The Storm - Velvet & Stone (self released, 8 December 2015).
Not a weak track on this and how this band has passed under my radar completely requires an investigation. These are not traditional songs but new songs that embody traditional themes and the distinction is a rather important one.
The next is certainly the result of a improbable set of coincidences. It all started with a local (but not particularly so to me) community radio show called FNARW (Folk is Not ARude Word) that is primarily broadcast on Hailsham FM (Sussex, England) but is also available (almost) worldwide on Mixcloud here. Chris Giles, the presenter, cited his awareness of this duo as a result of 'networking'. I'm going to continue that theme... He introduced me to this next act and played a couple of tracks from it yesterday. I couldn't wait to find out more.
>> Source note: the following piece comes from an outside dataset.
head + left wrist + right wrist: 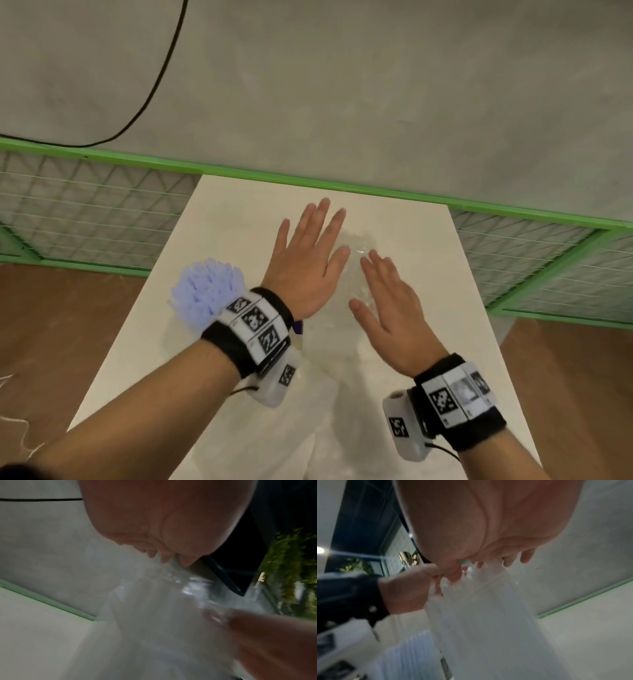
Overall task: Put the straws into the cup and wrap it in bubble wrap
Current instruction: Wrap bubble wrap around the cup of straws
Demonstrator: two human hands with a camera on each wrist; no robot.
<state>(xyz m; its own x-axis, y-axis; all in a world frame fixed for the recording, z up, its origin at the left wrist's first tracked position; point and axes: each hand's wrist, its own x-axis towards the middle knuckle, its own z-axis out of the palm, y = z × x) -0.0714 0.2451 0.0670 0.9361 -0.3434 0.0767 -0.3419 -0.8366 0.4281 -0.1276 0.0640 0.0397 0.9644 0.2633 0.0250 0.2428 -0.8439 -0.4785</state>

This one is a collection of folk songs revisited and reinterpreted:
Wolf Hunter - The Creek Rocks (self released, 2016).
The Creek Rocks is husband and wife team Cindy Woolf and Mark Bilyeu both from the territory covered by the Ozark Mountains (they are similar in altitude to the "mountains" in the UK so not Rocky mountains or Alps style) but cover extensive tracts of southern Missouri and north central and north western parts of Arkansas. Wolf Hunter is their first truly collaborative work although both have released music before. It is released on vinyl, CD and d/l but finding the physical versions in the UK is a slight issue at the moment. I rather like the idea of buying the vinyl for myself as a birthday present, even if it has to ship from the US. The album certainly deserves a listen and you can listen to five tracks from it here. Last but not least is this news from today, about new music from an artist possibly better known on both sides of the Atlantic than either of the aforementioned. This is the follow up to 2014 self-titled début Arc Iris.
Moon Saloon - Arc Iris (19 August, Bella Union in the EU and possibly also the UK too).
The first track released from the second LP from Jocie Adams and her cohort is Kaleidoscope. I'm guessing that the title might serve as a good guide to the rest of the offering.
Arc Iris, The Garden Stage, End Of The Road Festival, 6 September 2014.